When exactly are you thinking of having your drink? Pre workout would be great, and if you have access to carbs within half an hour of the Surge drink, during the day is good too.

Cheers

[quote]Joe Weider wrote:
Hey vroom, excellent question and one which I was thinking about recently.
During the summer months I work outside–house painter.
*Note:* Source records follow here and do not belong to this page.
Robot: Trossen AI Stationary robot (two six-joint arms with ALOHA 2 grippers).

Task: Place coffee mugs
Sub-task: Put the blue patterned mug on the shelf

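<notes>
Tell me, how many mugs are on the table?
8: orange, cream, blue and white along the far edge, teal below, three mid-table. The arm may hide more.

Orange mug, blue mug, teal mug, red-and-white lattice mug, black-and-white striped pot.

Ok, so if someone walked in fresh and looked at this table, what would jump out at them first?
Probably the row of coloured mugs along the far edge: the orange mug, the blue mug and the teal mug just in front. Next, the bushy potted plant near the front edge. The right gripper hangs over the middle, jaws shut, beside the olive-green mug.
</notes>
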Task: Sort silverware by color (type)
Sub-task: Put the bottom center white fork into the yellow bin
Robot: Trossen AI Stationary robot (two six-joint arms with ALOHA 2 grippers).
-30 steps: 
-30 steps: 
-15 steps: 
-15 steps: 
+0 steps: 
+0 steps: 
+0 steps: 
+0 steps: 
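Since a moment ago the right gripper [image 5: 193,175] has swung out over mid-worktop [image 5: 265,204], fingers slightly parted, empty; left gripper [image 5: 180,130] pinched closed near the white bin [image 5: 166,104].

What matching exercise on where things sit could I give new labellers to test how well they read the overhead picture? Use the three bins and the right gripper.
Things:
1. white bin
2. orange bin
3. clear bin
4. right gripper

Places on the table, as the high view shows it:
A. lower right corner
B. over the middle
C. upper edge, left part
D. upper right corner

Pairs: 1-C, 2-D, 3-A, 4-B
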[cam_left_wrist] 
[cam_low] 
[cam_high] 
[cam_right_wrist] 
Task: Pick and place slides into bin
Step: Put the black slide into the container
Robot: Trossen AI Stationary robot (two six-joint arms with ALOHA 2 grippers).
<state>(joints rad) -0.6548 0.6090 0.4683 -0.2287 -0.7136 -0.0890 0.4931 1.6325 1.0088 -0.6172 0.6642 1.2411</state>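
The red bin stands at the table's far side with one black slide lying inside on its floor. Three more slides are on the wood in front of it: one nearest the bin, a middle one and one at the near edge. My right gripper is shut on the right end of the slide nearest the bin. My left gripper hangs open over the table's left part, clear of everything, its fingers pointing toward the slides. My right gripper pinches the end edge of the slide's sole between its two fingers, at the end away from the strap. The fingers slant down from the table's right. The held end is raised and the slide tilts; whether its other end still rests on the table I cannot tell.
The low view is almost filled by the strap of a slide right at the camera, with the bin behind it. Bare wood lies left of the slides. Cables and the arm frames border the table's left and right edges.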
So I’m in the sun, up and down ladders, legs tense, moving ladders (those 40 footers get heavy at the end of a day) etc, then I come home and have to find energy to do my other work and work out.
I’ve been leery of it because of the insulin spike–I was afraid of wiping myself out with that, but wasn’t sure.
[/quote]

Thanks, David!
I understand using it first thing in the morning, but what about using it at the end of a work day–if you’ve got a physical type job?
Or would you be better off just having regular food?
Or choc. milk?

Well, I’m going to try a bit of an experiment I think.

I’m going to use the regular full serving after my workout, but then I’ll take several single scoop servings spaced an hour or more apart after that.
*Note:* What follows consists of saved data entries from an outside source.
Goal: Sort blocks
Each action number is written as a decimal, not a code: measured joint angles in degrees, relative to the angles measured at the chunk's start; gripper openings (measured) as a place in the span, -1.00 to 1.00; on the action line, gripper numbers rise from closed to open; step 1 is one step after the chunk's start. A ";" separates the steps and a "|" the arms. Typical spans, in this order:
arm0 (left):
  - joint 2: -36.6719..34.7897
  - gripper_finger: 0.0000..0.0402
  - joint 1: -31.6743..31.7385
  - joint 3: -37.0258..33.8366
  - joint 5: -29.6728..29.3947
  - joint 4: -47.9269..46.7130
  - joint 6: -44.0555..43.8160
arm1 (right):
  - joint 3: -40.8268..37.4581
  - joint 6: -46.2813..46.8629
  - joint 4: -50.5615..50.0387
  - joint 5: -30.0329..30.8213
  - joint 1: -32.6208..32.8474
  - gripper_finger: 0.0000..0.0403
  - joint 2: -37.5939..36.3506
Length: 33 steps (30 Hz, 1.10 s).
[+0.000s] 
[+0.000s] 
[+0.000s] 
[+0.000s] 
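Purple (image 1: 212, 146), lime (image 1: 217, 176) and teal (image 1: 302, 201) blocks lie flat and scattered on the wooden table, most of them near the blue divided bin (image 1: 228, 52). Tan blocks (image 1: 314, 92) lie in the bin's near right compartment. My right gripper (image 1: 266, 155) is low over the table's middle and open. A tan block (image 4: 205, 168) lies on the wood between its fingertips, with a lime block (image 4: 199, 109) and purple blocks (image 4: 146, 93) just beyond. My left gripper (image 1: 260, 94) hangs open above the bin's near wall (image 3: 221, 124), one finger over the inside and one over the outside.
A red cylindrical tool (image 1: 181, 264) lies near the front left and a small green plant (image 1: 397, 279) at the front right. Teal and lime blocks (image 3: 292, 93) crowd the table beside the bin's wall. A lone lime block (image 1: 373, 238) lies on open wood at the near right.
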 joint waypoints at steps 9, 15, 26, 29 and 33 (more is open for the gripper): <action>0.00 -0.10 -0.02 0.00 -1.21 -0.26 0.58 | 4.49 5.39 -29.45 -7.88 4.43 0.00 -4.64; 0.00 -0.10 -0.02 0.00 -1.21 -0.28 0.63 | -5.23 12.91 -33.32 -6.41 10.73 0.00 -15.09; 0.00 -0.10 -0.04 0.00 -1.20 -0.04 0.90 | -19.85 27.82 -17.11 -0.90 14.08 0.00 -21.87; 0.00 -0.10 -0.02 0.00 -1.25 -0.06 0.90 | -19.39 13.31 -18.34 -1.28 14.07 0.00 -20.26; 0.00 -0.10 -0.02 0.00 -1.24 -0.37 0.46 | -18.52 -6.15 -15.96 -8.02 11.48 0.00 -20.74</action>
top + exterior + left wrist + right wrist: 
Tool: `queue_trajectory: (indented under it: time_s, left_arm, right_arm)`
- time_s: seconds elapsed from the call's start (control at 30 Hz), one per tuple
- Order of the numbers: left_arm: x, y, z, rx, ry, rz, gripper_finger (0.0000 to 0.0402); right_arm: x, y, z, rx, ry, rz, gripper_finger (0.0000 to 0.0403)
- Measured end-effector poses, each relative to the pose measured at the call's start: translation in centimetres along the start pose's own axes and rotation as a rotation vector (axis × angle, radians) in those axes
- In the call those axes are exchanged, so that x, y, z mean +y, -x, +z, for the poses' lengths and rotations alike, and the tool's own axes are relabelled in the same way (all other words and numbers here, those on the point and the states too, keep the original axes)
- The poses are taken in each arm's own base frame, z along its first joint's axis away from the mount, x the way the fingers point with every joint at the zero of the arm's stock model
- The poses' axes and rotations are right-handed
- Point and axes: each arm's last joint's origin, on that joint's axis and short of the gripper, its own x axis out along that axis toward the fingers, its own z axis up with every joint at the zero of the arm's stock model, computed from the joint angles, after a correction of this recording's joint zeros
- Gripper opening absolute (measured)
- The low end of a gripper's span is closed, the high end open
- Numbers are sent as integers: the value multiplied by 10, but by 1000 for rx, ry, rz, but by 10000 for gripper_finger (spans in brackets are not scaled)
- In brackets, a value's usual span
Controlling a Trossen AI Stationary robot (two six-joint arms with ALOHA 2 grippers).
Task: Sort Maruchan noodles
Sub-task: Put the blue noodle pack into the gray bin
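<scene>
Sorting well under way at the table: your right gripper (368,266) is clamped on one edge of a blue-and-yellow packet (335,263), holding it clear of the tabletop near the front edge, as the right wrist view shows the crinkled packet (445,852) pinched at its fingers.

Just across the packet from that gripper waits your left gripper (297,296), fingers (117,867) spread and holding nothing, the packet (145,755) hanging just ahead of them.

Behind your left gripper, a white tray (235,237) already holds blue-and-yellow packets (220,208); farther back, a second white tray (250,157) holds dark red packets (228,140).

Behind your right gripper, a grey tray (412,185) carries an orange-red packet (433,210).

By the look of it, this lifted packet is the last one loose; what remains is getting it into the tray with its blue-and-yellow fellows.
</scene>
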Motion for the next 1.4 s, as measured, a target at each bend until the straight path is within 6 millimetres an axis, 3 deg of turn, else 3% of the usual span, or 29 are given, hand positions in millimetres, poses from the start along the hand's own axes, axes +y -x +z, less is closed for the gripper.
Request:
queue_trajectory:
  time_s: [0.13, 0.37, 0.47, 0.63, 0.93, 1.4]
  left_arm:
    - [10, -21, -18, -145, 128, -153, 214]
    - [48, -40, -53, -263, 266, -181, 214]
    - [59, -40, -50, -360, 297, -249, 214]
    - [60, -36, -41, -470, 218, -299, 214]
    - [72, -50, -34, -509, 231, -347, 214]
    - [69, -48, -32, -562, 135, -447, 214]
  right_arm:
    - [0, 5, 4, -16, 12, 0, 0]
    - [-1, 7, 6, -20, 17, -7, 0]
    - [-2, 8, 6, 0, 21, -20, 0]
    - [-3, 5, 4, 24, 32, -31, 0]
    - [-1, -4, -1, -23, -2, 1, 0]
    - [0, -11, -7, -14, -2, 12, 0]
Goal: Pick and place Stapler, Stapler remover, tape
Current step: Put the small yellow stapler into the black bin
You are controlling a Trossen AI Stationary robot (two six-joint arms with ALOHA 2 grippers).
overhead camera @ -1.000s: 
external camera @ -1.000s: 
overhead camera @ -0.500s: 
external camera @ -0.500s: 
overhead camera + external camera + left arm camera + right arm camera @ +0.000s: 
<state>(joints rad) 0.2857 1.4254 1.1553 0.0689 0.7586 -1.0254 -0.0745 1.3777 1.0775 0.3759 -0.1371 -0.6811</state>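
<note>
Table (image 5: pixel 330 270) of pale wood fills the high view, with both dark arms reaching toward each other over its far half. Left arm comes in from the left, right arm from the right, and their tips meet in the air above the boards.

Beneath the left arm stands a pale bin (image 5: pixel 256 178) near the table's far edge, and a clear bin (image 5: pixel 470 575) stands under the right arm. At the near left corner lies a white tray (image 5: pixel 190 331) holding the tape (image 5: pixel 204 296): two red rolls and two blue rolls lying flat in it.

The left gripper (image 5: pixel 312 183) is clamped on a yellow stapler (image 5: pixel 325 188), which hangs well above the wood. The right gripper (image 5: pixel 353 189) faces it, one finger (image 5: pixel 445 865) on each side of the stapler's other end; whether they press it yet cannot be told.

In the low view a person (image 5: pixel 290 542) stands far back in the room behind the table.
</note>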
Looking at it from the calories in and calories out point of view, there isn’t much available for storage…

I was thinking of doing it as soon as I got home from work…so that woud put it an hour or so before supper. Then an hour later or maybe 2, I lift, have more Surge, then some Low-Carb Grow! and go to bed. Thinking being that the Surge would help more with energy, since I’m pretty depleted at the end of a day.

[quote]David Barr wrote:
When exactly are you thinking of having your drink? Pre workout would be great, and if you have access to carbs within half an hour of the Surge drink, during the day is good too.

Cheers

Joe Weider wrote:
Hey vroom, excellent question and one which I was thinking about recently.
During the summer months I work outside–house painter. So I’m in the sun, up and down ladders, legs tense, moving ladders (those 40 footers get heavy at the end of a day) etc, then I come home and have to find energy to do my other work and work out.
I’ve been leery of it because of the insulin spike–I was afraid of wiping myself out with that, but wasn’t sure.